“Gloria a Dios en el cielo” (Jn 2, 14). Es el canto de los ángeles, uno de los momentos más espectaculares de la vida de los hombres sobre la tierra, en donde los únicos espectadores fueron unos cuantos pastores que velaban por turno su rebaño. “No temáis, os anuncio una buena noticia (…) os ha nacido un Salvador” (Jn 2, 10). “Apareció una legión del ejército celestial, que alababa a Dios…” (Jn 2, 13). El evangelista no tiene otras palabras para presentarnos una multitud perfectamente adiestrada: un coro fastuoso, de una inmensidad de voces, perfectamente coordinadas.
Y los pastores, ante la gran noticia, no se quedan parados.
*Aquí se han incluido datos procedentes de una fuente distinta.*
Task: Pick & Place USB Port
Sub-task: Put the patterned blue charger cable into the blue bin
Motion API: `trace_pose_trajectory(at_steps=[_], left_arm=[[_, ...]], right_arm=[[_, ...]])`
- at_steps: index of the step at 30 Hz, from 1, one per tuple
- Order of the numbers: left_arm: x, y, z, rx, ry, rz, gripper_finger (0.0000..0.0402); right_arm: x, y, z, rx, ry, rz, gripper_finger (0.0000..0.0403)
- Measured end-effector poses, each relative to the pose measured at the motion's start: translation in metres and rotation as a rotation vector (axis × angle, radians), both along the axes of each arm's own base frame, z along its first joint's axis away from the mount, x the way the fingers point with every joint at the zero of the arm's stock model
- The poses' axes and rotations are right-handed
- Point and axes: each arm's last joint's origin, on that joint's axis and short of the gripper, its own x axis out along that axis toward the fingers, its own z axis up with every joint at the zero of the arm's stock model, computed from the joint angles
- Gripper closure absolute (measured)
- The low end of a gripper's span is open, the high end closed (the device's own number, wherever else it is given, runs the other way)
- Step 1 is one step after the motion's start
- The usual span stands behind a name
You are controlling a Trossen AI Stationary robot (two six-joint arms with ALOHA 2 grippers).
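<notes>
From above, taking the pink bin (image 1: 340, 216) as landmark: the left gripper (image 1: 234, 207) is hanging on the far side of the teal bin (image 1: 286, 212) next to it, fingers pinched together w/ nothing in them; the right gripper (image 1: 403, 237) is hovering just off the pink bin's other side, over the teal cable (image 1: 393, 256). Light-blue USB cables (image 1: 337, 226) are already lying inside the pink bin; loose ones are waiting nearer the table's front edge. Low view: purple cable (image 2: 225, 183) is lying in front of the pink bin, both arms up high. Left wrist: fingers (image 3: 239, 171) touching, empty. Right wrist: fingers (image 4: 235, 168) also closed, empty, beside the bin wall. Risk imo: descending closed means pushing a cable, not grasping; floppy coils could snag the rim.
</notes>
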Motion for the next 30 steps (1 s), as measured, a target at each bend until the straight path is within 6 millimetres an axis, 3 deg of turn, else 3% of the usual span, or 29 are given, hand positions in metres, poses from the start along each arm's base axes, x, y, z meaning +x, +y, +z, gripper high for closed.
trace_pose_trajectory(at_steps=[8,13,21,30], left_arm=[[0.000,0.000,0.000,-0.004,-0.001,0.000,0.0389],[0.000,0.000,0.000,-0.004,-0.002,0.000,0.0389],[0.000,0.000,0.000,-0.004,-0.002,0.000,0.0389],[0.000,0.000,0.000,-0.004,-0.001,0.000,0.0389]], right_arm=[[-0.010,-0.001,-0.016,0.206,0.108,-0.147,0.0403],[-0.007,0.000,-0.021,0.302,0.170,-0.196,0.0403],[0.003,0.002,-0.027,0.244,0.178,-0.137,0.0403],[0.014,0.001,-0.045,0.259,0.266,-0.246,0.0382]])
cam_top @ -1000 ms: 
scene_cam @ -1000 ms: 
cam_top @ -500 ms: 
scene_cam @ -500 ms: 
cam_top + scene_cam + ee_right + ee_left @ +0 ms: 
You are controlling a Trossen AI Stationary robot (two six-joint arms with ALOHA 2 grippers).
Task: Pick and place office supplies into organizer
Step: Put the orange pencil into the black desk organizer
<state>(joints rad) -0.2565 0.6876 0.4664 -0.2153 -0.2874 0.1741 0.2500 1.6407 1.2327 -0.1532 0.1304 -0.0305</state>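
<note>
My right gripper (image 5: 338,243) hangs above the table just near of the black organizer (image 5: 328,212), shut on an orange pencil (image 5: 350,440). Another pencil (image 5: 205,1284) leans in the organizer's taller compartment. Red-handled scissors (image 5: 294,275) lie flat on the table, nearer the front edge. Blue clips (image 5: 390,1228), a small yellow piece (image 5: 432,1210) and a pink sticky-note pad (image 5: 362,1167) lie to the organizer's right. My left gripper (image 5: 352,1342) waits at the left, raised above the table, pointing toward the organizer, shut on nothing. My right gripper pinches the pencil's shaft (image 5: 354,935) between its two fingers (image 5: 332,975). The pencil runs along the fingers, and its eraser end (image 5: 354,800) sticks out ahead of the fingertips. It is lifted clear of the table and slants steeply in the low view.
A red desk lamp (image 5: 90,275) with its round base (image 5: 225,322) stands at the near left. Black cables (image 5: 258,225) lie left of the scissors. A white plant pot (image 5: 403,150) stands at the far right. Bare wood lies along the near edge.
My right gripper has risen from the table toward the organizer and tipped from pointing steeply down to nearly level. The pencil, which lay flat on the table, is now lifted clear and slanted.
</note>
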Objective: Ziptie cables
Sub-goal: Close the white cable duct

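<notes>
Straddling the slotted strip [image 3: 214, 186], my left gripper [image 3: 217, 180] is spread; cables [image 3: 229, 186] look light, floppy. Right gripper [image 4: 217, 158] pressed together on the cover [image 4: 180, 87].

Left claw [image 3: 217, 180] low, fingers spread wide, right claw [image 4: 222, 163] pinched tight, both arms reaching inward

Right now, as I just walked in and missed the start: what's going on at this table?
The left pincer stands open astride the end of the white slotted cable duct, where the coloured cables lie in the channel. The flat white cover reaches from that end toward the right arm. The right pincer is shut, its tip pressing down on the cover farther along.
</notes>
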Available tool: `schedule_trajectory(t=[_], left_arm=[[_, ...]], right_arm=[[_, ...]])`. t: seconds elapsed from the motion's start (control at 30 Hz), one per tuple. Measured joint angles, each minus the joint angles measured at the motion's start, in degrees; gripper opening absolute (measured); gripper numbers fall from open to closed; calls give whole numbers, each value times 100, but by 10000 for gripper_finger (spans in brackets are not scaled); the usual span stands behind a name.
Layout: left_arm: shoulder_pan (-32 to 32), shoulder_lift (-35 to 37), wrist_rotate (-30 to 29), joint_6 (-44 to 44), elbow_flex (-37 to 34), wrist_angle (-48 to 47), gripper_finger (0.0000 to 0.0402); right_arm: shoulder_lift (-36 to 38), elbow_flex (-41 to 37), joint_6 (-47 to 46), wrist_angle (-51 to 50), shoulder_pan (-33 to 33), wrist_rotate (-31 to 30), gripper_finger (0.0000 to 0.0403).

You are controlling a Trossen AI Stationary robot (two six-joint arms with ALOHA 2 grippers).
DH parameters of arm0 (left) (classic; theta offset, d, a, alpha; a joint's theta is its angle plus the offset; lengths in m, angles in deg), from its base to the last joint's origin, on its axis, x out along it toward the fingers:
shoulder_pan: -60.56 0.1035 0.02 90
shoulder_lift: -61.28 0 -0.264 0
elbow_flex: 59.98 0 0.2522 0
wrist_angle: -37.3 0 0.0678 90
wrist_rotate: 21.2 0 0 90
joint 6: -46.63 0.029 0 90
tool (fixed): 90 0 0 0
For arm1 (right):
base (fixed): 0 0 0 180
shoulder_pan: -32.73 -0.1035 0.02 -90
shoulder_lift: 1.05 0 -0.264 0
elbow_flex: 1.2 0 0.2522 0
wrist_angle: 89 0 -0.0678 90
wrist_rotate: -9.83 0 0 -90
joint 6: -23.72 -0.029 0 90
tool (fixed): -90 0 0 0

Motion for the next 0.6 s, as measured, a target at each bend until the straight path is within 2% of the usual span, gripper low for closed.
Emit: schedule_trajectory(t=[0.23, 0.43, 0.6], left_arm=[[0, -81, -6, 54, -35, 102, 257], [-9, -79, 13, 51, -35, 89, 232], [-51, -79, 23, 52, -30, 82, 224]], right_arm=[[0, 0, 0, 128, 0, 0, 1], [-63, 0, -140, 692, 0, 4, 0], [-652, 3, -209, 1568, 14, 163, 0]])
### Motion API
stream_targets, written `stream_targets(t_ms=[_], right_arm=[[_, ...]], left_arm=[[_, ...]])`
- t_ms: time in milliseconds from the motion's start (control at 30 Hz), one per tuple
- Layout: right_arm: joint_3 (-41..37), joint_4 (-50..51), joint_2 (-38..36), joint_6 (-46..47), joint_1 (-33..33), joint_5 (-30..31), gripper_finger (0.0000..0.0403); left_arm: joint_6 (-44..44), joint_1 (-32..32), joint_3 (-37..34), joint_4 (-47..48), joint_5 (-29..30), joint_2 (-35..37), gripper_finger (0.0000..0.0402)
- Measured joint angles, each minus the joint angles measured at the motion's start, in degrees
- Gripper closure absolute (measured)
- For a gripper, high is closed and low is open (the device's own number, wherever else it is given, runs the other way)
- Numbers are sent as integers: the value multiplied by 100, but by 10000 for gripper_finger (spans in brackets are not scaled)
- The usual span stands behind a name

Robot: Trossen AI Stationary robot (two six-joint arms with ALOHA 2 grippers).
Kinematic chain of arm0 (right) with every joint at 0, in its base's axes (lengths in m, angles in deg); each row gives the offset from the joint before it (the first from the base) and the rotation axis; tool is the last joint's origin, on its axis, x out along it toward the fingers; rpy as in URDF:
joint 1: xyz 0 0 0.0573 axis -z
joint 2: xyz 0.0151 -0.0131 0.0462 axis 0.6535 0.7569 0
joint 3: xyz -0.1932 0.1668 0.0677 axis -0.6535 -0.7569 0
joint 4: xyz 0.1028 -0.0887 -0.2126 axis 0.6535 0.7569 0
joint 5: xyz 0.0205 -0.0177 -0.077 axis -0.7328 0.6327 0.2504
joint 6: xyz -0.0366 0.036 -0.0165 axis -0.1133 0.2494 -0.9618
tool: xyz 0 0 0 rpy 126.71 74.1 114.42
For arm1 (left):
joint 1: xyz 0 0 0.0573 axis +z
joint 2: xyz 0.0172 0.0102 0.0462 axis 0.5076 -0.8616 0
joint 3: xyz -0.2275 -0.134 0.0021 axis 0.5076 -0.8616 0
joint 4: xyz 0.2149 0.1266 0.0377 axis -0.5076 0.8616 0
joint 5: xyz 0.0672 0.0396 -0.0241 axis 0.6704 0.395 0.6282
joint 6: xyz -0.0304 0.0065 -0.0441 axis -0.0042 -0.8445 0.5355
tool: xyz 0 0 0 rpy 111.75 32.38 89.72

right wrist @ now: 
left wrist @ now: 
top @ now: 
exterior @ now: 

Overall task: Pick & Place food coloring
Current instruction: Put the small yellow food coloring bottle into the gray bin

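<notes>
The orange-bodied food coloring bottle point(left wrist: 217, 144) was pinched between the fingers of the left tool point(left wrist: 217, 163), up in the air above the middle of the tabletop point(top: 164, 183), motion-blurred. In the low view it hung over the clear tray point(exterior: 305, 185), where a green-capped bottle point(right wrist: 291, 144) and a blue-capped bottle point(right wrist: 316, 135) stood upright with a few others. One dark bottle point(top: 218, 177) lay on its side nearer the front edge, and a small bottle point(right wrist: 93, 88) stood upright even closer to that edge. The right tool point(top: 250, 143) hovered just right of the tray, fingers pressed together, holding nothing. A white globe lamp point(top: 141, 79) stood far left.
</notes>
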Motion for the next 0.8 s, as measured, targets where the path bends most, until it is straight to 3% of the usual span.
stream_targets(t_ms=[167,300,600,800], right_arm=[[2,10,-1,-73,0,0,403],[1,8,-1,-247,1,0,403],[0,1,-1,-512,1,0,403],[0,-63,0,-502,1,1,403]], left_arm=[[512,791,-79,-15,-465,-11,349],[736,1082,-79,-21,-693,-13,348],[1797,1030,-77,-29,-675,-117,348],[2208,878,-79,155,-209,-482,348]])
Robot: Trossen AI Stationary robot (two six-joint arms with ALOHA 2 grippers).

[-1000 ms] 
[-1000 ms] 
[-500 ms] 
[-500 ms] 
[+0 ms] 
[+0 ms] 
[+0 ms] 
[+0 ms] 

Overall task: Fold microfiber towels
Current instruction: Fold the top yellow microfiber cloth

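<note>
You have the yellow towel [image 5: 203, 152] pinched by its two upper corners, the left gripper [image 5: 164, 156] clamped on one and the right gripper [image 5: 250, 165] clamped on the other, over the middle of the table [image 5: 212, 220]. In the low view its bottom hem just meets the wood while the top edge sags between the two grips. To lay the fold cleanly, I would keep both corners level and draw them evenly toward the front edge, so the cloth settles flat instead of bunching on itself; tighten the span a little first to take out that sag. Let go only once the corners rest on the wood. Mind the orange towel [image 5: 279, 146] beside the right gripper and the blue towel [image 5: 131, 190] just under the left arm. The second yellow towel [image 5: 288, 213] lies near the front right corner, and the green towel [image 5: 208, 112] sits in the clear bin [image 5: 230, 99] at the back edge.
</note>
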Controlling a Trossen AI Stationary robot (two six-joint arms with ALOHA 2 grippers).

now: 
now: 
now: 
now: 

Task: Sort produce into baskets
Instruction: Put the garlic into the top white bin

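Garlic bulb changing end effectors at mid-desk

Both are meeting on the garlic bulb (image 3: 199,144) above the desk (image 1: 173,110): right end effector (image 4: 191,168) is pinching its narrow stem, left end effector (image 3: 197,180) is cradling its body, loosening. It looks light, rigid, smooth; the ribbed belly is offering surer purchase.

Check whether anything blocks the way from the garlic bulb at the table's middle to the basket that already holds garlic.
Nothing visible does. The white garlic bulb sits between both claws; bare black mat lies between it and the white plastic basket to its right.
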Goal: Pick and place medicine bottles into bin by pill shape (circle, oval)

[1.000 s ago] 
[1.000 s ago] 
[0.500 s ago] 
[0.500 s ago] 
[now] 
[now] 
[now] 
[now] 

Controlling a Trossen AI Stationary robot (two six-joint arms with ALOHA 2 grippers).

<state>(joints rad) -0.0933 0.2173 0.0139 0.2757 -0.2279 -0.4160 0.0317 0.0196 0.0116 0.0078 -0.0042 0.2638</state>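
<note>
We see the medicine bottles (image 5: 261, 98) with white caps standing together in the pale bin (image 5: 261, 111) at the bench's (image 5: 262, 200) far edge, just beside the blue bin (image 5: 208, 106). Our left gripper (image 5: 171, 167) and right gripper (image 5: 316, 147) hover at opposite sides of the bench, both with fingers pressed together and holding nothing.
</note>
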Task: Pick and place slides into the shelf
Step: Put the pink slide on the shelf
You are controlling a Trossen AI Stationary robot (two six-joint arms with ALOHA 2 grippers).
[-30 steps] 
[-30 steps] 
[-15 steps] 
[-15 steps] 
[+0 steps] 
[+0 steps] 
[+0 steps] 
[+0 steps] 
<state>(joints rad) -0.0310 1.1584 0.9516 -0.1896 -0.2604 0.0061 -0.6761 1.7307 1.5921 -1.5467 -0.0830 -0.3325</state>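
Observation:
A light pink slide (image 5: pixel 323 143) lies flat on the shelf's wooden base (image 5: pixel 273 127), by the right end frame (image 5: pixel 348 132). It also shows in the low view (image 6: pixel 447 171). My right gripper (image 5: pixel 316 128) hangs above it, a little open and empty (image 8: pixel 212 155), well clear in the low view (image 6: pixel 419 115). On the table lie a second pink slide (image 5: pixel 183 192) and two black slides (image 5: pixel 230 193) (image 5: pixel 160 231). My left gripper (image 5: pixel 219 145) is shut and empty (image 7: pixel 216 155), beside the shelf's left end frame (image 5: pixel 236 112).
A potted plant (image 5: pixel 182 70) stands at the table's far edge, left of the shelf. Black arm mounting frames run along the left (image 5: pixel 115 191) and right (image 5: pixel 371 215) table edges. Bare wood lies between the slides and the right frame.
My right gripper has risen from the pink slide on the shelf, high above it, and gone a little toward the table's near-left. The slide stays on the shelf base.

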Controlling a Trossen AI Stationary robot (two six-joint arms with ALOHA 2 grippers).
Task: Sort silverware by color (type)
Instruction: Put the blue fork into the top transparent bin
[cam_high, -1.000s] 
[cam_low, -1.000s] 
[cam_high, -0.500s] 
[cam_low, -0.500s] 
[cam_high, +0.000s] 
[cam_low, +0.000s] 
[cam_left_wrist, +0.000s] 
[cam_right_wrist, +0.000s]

Buscan y, con los datos que les daría aquel ángel, encontraron enseguida lo que les habían anunciado, y vieron a aquel niño recién nacido, que era el Mesías, el Salvador esperado por siglos y siglos. La calidad de los mensajeros hacía imposible la más mínima duda sobre el mensaje. Y aunque ellos hubieran imaginado el nacimiento del Mesías en un palacio, ahora no les cabía la más mínima duda. Por lo tanto, como es lógico se lo fueron contando a todos. “Todos los que lo oían se admiraban de lo que les habían dicho los pastores” (Jn 2, 18).
El espectáculo de lo que vieron era inigualable, ni en Belén ni en ninguna corte del imperio romano podían asistir a algo ni siquiera parecido. Como consecuencia los pastores van a buscar lo que les han anunciado, y se lo cuentan a todo el que se cruza con ellos, de manera que en Belén todo el mundo se enteró, y viendo el entusiasmo de aquellos hombres sencillos y cuál era la noticia, se entiende que, a la gruta del Nacimiento, fueron muchos, muchos de aquellos habitantes de Belén, gente sencilla, que sabía que el Mesías tenía que nacer allí. Y así nos gusta representarlo en los belenes: gentes de todo tipo acercándose a adorar.
Normal. Si tenemos un notición, algo fantástico que nos ha llegado, sin misterio, sin que nadie nos haya pedido reservas, lo normal es contarlo. Y es lo que el Papa Francisco quiere decirnos. Está empeñado en que la Iglesia sea misionera. Parece lógico que los que vivimos de fe, con todas las consecuencias, estemos empeñados en contarlo. Sobre todo, cuando vemos a tanta gente ignorante, que vive de un modo materialista, consumista, como si fueran animales, y no saben que lo que nos llena de verdad es lo que llega al alma.
Nos dice el Papa: “Es importante que el camino sinodal lo sea realmente, que sea un proceso continuo; que involucre —en fases diversas y partiendo desde abajo— a las Iglesias locales, en un trabajo apasionado y encarnado, que imprima un estilo de comunión y participación marcado por la misión” (Discurso 9.X.21). Todos llamados a comunicar, a contar, a salir a las calles, a transmitir a nuestros amigos la maravilla de vivir con Dios. Porque muchos no lo saben.
O sea, lo contrario de quedarse en casa, de esconderse por si acaso, de tener miedo a que nos descubran… Nos damos cuenta, como el Papa, que en esto la Iglesia tiene que avanzar, tiene que saber comunicar las maravillas que Dios nos muestra, a través de sus ángeles, como en Belén, a través de los ministros o a través del hombre de la calle, que seguramente es quien mejor muestra lo que vive.